As I awaken to a symphony of taxi horns and morning escapades through sky-puncturing glass mazes, I am reminded of what a stark contrast this fresh New York life is compared to my days in London.
The most obvious contrast to my Manhattan lifestyle is my work schedule. In London, it was flexible enough to enable me to travel almost every three days through the city that cast me back in time and delighted me at every corner. It appeared as though each block housed some time-sealed secrets of events that altered life as its inhabitants knew it. And each faade was trying to outlive the next to ensure their tales would not be forgotten. A quick glance down the avenue exposes Georgian manors pressed against modern glass palaces that squeeze their old neighbors so closely the bricks bleed red.

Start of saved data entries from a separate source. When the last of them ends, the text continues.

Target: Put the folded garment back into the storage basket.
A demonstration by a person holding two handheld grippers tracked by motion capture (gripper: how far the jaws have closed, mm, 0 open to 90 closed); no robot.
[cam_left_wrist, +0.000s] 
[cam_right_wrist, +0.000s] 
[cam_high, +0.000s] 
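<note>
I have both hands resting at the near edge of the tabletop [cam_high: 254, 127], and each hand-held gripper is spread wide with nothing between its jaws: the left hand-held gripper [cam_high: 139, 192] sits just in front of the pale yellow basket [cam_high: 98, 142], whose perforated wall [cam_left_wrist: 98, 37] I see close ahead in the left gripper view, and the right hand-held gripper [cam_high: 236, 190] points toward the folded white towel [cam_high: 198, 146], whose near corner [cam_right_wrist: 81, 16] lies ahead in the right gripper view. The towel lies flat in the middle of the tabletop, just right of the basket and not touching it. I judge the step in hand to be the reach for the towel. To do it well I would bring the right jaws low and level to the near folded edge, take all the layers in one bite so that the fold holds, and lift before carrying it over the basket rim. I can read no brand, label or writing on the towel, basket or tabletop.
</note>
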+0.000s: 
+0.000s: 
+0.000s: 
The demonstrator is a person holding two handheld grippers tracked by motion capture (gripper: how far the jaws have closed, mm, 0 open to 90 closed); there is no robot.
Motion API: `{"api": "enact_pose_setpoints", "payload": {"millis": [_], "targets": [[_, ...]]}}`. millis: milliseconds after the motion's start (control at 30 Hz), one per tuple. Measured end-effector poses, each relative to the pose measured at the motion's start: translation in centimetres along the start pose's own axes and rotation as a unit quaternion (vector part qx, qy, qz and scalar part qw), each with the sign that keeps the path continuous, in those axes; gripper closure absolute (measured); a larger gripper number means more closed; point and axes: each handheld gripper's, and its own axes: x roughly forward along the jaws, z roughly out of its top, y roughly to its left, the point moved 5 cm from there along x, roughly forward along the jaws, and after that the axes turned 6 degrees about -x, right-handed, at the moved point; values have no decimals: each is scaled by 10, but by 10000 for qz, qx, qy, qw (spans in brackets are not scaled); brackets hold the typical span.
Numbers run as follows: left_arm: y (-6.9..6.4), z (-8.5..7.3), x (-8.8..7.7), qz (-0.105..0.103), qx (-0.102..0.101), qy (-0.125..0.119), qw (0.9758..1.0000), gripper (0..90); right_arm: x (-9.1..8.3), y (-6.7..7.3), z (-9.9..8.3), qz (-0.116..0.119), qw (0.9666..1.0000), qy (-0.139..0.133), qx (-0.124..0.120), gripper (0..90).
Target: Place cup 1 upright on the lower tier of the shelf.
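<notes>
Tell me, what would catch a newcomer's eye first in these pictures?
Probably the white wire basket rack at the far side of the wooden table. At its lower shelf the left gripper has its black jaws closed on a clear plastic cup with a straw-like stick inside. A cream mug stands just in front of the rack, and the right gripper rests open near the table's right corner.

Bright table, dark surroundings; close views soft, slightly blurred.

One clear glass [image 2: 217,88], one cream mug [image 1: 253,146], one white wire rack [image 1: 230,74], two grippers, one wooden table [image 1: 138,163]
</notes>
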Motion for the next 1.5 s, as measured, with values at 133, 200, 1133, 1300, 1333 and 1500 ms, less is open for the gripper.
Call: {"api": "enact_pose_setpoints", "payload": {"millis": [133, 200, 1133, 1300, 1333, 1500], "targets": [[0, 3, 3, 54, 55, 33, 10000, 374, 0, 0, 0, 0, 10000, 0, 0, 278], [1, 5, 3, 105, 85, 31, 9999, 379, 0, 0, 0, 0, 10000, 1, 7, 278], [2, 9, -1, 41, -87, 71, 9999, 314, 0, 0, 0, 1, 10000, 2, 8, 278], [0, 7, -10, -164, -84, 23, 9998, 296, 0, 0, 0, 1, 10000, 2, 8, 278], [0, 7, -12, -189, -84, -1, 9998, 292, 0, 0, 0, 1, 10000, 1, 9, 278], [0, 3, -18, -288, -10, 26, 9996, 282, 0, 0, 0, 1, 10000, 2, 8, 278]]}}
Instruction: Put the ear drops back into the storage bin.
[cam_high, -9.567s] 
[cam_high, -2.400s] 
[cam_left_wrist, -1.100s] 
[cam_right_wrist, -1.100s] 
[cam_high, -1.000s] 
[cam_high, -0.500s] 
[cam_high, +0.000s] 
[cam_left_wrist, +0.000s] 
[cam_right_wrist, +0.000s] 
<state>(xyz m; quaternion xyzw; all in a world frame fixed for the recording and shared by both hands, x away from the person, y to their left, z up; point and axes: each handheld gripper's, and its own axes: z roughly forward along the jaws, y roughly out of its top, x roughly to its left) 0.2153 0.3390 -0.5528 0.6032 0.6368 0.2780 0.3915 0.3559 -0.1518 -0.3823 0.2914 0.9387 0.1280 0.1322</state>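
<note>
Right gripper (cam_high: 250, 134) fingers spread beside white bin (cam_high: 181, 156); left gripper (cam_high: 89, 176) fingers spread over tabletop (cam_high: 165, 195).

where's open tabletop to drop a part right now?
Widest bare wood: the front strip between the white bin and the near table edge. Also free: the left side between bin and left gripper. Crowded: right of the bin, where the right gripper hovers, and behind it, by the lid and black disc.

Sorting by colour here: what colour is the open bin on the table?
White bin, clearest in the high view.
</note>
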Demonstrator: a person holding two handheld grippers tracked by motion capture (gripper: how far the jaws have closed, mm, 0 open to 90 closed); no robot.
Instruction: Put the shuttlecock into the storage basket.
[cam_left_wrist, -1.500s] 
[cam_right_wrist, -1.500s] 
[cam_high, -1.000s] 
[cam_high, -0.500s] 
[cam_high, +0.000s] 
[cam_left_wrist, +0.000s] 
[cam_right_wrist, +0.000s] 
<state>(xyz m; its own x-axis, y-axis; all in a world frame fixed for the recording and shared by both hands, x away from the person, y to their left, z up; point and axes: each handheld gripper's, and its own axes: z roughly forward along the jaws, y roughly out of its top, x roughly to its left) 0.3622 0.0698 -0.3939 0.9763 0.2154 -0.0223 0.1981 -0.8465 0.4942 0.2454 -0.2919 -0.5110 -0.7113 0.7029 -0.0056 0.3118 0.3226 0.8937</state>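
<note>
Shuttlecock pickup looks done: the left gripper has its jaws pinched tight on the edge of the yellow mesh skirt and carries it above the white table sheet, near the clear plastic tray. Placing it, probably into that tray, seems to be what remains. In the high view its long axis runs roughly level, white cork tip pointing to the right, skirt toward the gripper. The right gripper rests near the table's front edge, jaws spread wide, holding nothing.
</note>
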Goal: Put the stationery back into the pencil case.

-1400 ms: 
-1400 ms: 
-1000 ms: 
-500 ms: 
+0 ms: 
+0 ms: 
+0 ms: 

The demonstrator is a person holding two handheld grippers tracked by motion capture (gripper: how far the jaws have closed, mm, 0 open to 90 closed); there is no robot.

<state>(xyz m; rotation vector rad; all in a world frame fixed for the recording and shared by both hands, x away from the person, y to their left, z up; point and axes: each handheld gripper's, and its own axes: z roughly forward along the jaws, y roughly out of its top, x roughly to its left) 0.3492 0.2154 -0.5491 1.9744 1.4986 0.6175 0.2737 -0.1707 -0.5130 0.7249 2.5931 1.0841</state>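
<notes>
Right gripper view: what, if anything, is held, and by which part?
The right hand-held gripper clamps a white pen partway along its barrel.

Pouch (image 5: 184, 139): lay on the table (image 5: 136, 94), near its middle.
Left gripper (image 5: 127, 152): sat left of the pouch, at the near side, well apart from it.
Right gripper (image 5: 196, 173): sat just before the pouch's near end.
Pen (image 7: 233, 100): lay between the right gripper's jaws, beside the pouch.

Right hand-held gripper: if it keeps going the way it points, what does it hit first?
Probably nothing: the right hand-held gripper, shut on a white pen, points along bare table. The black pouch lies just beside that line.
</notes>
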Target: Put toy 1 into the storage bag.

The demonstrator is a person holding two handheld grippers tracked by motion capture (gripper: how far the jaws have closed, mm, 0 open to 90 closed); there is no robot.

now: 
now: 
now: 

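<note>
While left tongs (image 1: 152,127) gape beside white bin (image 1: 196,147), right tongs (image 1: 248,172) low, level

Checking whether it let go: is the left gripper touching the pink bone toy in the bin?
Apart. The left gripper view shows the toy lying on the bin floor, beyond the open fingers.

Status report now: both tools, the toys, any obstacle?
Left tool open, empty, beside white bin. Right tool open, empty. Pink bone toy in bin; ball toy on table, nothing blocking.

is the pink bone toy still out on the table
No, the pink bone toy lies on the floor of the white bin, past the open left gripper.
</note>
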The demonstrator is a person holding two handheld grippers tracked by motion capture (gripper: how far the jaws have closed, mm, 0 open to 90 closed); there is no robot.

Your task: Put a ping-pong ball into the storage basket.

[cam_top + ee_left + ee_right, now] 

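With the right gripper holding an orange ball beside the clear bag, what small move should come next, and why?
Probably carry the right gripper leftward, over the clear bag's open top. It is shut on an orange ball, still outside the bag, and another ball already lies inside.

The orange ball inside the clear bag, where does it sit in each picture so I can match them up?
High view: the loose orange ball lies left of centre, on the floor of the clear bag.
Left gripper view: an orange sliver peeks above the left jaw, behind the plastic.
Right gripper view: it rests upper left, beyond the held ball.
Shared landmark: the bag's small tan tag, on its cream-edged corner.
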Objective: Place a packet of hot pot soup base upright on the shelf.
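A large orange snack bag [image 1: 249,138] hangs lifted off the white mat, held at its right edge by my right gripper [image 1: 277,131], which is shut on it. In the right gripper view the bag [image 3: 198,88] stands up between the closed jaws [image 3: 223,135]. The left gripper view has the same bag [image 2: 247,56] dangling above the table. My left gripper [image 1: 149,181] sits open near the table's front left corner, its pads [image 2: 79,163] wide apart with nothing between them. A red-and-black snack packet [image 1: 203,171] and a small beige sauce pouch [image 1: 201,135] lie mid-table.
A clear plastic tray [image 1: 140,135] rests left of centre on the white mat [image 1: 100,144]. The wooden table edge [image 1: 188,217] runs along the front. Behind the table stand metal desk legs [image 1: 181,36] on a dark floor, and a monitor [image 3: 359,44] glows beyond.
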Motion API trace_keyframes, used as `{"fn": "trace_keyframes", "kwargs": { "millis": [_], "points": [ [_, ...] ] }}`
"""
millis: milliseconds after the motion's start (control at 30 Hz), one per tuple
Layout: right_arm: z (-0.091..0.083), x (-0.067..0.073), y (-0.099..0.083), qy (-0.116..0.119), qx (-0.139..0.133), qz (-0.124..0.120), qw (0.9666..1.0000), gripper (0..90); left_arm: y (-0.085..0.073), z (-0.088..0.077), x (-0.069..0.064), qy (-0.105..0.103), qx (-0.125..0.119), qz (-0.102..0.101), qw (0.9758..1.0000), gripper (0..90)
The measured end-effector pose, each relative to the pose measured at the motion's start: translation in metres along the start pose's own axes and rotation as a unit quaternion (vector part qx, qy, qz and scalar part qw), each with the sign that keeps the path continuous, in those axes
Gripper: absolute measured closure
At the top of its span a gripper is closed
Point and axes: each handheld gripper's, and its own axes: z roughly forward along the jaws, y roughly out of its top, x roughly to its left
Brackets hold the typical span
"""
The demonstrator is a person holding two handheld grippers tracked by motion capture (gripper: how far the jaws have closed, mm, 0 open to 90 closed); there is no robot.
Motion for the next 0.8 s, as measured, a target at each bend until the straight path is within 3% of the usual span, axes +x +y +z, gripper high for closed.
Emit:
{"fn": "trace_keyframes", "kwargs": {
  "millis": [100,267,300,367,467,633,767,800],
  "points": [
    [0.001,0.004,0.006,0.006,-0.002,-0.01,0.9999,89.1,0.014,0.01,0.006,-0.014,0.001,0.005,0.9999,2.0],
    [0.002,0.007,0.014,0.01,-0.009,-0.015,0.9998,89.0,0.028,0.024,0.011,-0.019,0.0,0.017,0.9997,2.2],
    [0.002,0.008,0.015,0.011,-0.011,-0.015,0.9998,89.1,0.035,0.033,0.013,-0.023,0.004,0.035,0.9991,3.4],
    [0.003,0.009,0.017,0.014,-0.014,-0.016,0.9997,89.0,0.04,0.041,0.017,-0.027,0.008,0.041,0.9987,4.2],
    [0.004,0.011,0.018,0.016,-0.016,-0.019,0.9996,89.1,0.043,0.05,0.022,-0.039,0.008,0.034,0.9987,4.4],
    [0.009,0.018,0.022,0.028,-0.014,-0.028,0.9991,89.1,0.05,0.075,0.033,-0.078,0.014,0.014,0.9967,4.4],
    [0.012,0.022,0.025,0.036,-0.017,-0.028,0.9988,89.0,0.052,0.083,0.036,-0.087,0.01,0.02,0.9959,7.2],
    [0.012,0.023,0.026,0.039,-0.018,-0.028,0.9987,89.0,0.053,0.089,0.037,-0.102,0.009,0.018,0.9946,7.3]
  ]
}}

Rarely did I go 20 minutes without finding a historic landmark, tourist site, or street market on my museum-hoping exhibitions. I feel such an incredible sense of history in England, especially as an American. It is difficult to walk these cobbled streets, worn soft from aspiring individuals and enlightened locals, and not experience a sense of nostalgia. It is as if history physically exists here.
But the culture moves as quickly as its age would suggest: far slower and with less pressure than in the comparatively juvenile U.S. One’s job in America seems to become an identity. From the American perspective, I can see why; our job is what we spend 60 hours of our week doing (including the time we spend discussing and thinking about work after we leave the office). Not to mention, if we’ve spent nearly 20 years studying to get that job, why shouldn’t it represent us?
In England, it seems as though a job is just one’s most time-consuming hobby. That is why they don’t mind interruptions for the latest “football” match or a series of inquiries. At the American branch where I previously worked, I often had to make an appointment with my teammates to get 20 minutes worth of questions asked. This work “hobby” is easily set down at 5:31 to queue up at the local pub or go out on the town. Simply put, the Brits have other passions they pay attention to.
With all these leisurely conversations, personal jokes, and laughter, I was certain this office must have been falling behind the US branches. It hardly took me two days to realize that was not the case. Could all this fun actually be helpful?
Do we Americans make our jobs more exhausting than they need to be? Surely, competition in the workplace follows a bell-curve; too little and it makes no difference, too much and it becomes self-defeating. So where do we Americans fall on the spectrum? And do I want to live the rest of my life, or even my future academic career, in such a place?